So the results are in.
To those of you who voted for me, my heartfelt thanks.
I'm very glad I stood. It was a great experience, especially chatting to people on the doorsteps, and I'm pleased those of you who wanted to vote Green had the chance to do so.
This isn't the end for the Huntingdonshire Green Party; It is just the start. It is clear now there is a Green vote in the area, with hundreds of people also voting for our candidates in the disrict council elections for Huntingdon East and West.
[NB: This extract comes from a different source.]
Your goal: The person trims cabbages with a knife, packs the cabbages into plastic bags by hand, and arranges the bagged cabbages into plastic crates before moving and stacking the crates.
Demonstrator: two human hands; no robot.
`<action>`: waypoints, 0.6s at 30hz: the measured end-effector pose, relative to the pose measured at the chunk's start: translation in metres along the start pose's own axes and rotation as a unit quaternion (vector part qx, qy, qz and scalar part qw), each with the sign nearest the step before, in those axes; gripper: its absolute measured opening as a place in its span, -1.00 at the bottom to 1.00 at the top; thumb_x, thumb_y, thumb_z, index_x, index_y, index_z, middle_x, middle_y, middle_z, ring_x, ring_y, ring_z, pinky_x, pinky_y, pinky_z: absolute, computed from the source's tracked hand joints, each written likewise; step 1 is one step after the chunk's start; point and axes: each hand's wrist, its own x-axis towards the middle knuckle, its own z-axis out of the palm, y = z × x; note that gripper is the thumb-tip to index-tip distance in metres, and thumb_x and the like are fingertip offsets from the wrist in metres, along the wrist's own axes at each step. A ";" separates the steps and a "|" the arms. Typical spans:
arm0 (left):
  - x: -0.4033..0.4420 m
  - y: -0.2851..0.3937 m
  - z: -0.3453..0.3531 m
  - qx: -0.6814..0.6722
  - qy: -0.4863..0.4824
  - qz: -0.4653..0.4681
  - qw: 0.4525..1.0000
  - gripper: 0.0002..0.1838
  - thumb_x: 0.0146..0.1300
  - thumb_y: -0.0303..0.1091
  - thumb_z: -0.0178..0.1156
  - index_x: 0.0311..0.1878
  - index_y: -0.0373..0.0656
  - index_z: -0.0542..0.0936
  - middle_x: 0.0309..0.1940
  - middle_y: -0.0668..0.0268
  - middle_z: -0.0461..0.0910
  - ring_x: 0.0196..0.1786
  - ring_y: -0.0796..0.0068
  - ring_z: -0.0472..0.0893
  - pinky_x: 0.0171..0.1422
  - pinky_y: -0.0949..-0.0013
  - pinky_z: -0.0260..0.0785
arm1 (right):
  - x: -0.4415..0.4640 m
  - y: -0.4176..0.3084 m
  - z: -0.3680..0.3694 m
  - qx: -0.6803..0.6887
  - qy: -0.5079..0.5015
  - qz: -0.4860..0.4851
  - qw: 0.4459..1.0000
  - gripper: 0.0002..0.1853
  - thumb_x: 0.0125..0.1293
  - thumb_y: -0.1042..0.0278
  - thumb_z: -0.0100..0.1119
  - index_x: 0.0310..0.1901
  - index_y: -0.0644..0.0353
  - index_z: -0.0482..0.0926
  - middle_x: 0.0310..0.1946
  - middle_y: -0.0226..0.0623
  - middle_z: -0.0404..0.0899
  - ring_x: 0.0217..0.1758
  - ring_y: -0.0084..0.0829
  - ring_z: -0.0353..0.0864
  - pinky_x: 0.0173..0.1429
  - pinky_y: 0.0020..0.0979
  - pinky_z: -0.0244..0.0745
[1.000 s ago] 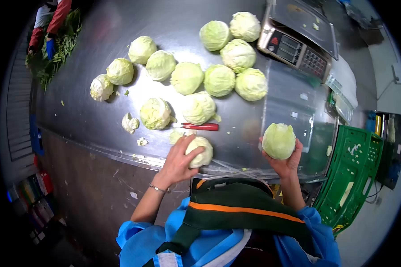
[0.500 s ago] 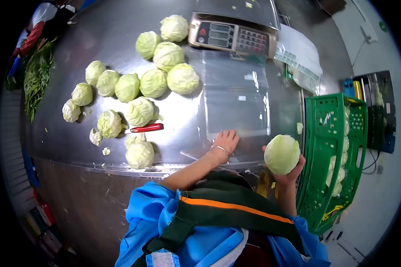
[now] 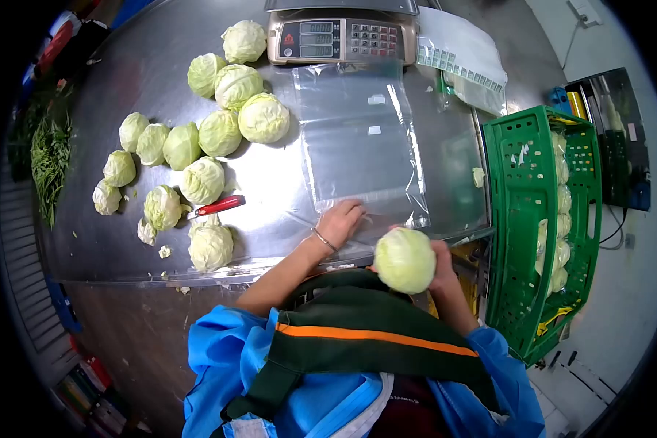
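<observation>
In my right hand (image 3: pixel 442 267) is a round, pale green cabbage (image 3: pixel 405 260), held just past the table's front edge with the fingers wrapped round its far side. My left hand (image 3: pixel 341 225), a bangle on its wrist, is at the near end of a clear plastic bag (image 3: pixel 358 157) lying flat on the metal table. Its fingers are curled together on the bag's near edge, the fingertips partly hidden. The held cabbage is close to my left hand but apart from it.
Several cabbages (image 3: pixel 263 118) and a red-handled knife (image 3: pixel 220 206) lie on the table (image 3: pixel 270 190) to the left. Behind the bag stands a weighing scale (image 3: pixel 341 38), with a stack of plastic bags (image 3: pixel 463 51) beside it. A green crate (image 3: pixel 520 219) holding wrapped cabbages stands at the right.
My right hand has brought the cabbage leftward, closer to my left hand. The left hand's fingers have gone from spread to curled at the bag's edge. The whole view has shifted slightly.
</observation>
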 end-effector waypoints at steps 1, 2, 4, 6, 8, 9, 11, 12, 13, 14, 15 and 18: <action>0.005 0.000 -0.004 0.012 0.019 0.034 0.999 -0.76 0.04 -0.48 0.18 -0.16 -0.12 0.58 -0.28 0.15 0.48 -0.20 0.16 0.49 -0.13 0.23 0.38 | 0.007 0.009 0.003 0.037 -0.003 0.010 0.999 -0.32 0.22 -0.10 -0.09 0.27 0.20 0.23 0.17 -0.04 0.37 0.23 0.05 0.36 0.33 0.17 0.16; 0.013 0.022 -0.024 0.087 0.038 0.021 0.995 -0.77 0.03 -0.48 0.19 -0.18 -0.10 0.61 -0.39 0.19 0.48 -0.31 0.24 0.51 -0.23 0.26 0.40 | 0.011 0.015 0.012 0.073 0.042 0.021 0.996 -0.36 0.26 -0.09 -0.11 0.25 0.20 0.25 0.17 -0.09 0.38 0.22 -0.04 0.39 0.30 0.09 0.23; 0.011 0.047 -0.042 0.069 0.028 -0.024 0.997 -0.72 0.01 -0.47 0.21 -0.14 -0.08 0.60 -0.47 0.23 0.46 -0.39 0.28 0.52 -0.31 0.27 0.40 | 0.011 0.017 0.026 0.148 0.044 0.060 0.986 -0.40 0.34 -0.11 -0.17 0.24 0.20 0.27 0.18 -0.13 0.38 0.21 -0.12 0.41 0.29 0.02 0.27; 0.005 0.068 -0.053 0.027 0.040 -0.047 0.998 -0.67 0.02 -0.47 0.21 -0.08 -0.07 0.58 -0.56 0.27 0.46 -0.51 0.32 0.51 -0.44 0.30 0.38 | 0.011 0.020 0.054 0.222 0.086 0.041 0.970 -0.36 0.37 -0.17 -0.21 0.25 0.21 0.23 0.19 -0.13 0.34 0.24 -0.08 0.34 0.36 -0.03 0.21; 0.003 0.074 -0.051 0.005 0.068 -0.037 0.997 -0.66 0.08 -0.49 0.17 -0.02 -0.09 0.56 -0.55 0.24 0.49 -0.54 0.32 0.52 -0.49 0.32 0.38 | 0.016 0.019 0.073 0.232 0.128 0.075 0.961 -0.36 0.38 -0.18 -0.23 0.25 0.23 0.23 0.19 -0.11 0.31 0.27 -0.10 0.30 0.36 -0.08 0.20; 0.006 0.075 -0.054 -0.015 0.084 -0.037 0.996 -0.67 0.11 -0.50 0.16 -0.01 -0.10 0.56 -0.55 0.24 0.50 -0.54 0.33 0.52 -0.48 0.33 0.39 | 0.021 0.019 0.079 0.236 0.148 0.090 0.956 -0.35 0.38 -0.18 -0.25 0.24 0.24 0.24 0.19 -0.11 0.29 0.28 -0.11 0.28 0.37 -0.10 0.20; 0.014 0.071 -0.067 -0.017 0.092 -0.044 0.995 -0.68 0.13 -0.50 0.16 0.00 -0.12 0.55 -0.55 0.22 0.50 -0.53 0.32 0.53 -0.47 0.33 0.38 | 0.035 0.022 0.081 -0.083 0.179 -0.049 0.979 -0.43 0.35 0.03 -0.09 0.24 0.26 0.23 0.21 -0.09 0.23 0.27 -0.13 0.27 0.33 -0.14 0.21; 0.018 0.071 -0.073 -0.021 0.097 -0.051 0.994 -0.68 0.14 -0.49 0.16 0.01 -0.12 0.55 -0.54 0.21 0.50 -0.53 0.31 0.53 -0.47 0.33 0.38 | 0.040 0.025 0.079 -0.242 0.185 -0.116 0.945 -0.45 0.33 0.13 -0.02 0.25 0.27 0.22 0.22 -0.08 0.20 0.26 -0.15 0.27 0.31 -0.16 0.21; 0.024 0.069 -0.078 -0.043 0.119 -0.050 0.991 -0.68 0.16 -0.49 0.15 0.02 -0.12 0.54 -0.54 0.21 0.50 -0.53 0.31 0.53 -0.47 0.34 0.37 | 0.044 0.026 0.080 -0.393 0.183 -0.181 0.883 -0.46 0.31 0.23 0.06 0.25 0.28 0.22 0.24 -0.07 0.17 0.26 -0.16 0.27 0.29 -0.19 0.21; 0.030 0.067 -0.083 -0.063 0.141 -0.049 0.987 -0.69 0.18 -0.48 0.14 0.03 -0.13 0.54 -0.54 0.20 0.50 -0.53 0.31 0.53 -0.47 0.34 0.37 | 0.055 0.017 0.088 -0.616 0.250 -0.281 0.692 -0.43 0.19 0.45 0.15 0.24 0.29 0.22 0.26 -0.03 0.12 0.19 -0.14 0.32 0.19 -0.25 0.27; 0.034 0.064 -0.088 -0.083 0.164 -0.047 0.982 -0.70 0.20 -0.47 0.13 0.03 -0.13 0.54 -0.54 0.20 0.50 -0.53 0.30 0.53 -0.47 0.35 0.36 | 0.071 0.009 0.096 -0.678 0.290 -0.335 0.586 -0.47 0.17 0.45 0.15 0.20 0.28 0.28 0.21 -0.04 0.18 0.16 -0.16 0.34 0.16 -0.26 0.28; 0.031 0.064 -0.111 -0.089 0.153 -0.077 0.981 -0.71 0.24 -0.46 0.11 0.04 -0.13 0.53 -0.48 0.16 0.53 -0.49 0.23 0.54 -0.43 0.31 0.37 | 0.108 -0.008 0.099 -0.740 0.323 -0.419 0.417 -0.61 0.15 0.45 0.15 0.05 0.24 0.45 0.03 -0.09 0.38 0.04 -0.20 0.42 0.07 -0.28 0.32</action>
That vote can only grow - especially if we get the reform to our voting system we so badly need and the idea that a vote can somehow be 'wasted' is finally consigned to history.
What's more, Caroline Lucas' win in Brighton means there is now a Green voice in Parliament - proof that it can be done.
So if you want to get involved and help us build a strong Green voice in Huntingdonshire, please get in touch at huntsgreenparty@googlemail.com
Thanks again.
Sunday, 9 May 2010
Wednesday, 5 May 2010
And so the end is near
Tomorrow is decision day. I have been knocking on doors whenever I've had the chance and a great many people still appear to be undecided. Maybe you are too?
To get a look at what I and other candidates think about a selection of local and national issues, click over to the website of They Work For You and punch in your postcode. The absence of some of the candidates is almost as enlightening as the answers of those that replied...
In a last ditch bid for votes, I am also going to post up the address I gave at the start of one of the hustings in Huntingdon. It does a fairly decent job of summing up what I'm about.
Before you read that though, I'll leave you with a link to the Green Party's Policy Matchmaker to see how our policies match up with what you'd like to see happen.
Whoever you vote for tomorrow, make it a vote you believe in....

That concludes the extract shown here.